Intravenous Vancomycin Associated With the Development of Nephrotoxicity in Patients With Class III Obesity.

Author information

1
1 University of the Sciences, Philadelphia, PA, USA.
2
2 University of Minnesota, Minneapolis, MN, USA.
3
3 Cooper University Hospital/Cooper Medical School of Rowan University, Camden, NJ, USA.
4
4 Cooper University Hospital, Camden, NJ, USA.
5
5 Kaweah Delta Health Care District, Philadelphia, PA, USA.

Abstract

BACKGROUND:

A consensus statement recommends initial intravenous (IV) vancomycin dosing of 15-20 mg/kg every 8- 24 hours, with an optional 25- to 30-mg/kg loading dose. Although some studies have shown an association between weight and the development of vancomycin-associated nephrotoxicity, results have been inconsistent.

OBJECTIVE:

To evaluate the correlation between incidence of nephrotoxicity associated with weight-based IV vancomycin dosing strategies in nonobese and obese patients.

METHODS:

This retrospective cohort study evaluated hospitalized adult patients admitted who received IV vancomycin.
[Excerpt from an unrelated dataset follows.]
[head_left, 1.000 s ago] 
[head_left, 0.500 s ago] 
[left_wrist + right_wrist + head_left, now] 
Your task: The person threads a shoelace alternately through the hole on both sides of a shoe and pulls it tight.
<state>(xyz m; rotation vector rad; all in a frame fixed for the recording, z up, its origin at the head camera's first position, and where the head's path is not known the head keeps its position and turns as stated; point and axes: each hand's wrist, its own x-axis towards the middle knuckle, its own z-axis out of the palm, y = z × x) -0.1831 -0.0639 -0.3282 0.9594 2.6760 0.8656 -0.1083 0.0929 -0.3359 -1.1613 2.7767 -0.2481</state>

Patients were stratified into nonobese (body mass index [BMI] <25 kg/m2), obesity class I and II (BMI 30-39.9kg/m2), and obesity class III (BMI≥40 kg/m2) groups; patients who were overweight but not obese were excluded. Incidence of nephrotoxicity and serum vancomycin trough concentrations were evaluated.

RESULTS:

Of a total of 62 documented cases of nephrotoxicity (15.1%), 13 (8.7%), 23 (14.3%), and 26 (26.3%) cases were observed in nonobese, obesity class I and II, and obesity class III groups, respectively ( P=0.002). Longer durations of therapy ( P<0.0001), higher initial maintenance doses in both total milligrams/day ( P=0.0137) and milligrams/kilogram ( P=0.0307), and any trough level >20 mg/L ( P<0.0001) were identified as predictors of development of nephrotoxicity. Concomitant administration of piperacillin/tazobactam, diuretics, and IV contrast were associated with development of nephrotoxicity ( P<0.005, all). Patients with class III obesity were 3-times as likely to develop nephrotoxicity when compared with nonobese patients (odds ratio [OR]=2.99; CI=1.12-7.94) and obesity class I and II patients (OR=3.14; CI=1.27-7.75).

CONCLUSIONS:

Obesity and other factors are associated with a higher risk of vancomycin-associated nephrotoxicity.

KEYWORDS:

body mass index; infection; nephrotoxicity; obesity; patient safety; therapeutic drug monitoring; vancomycin

PMID:
28709394
DOI:
10.1177/1060028017720946
[Indexed for MEDLINE]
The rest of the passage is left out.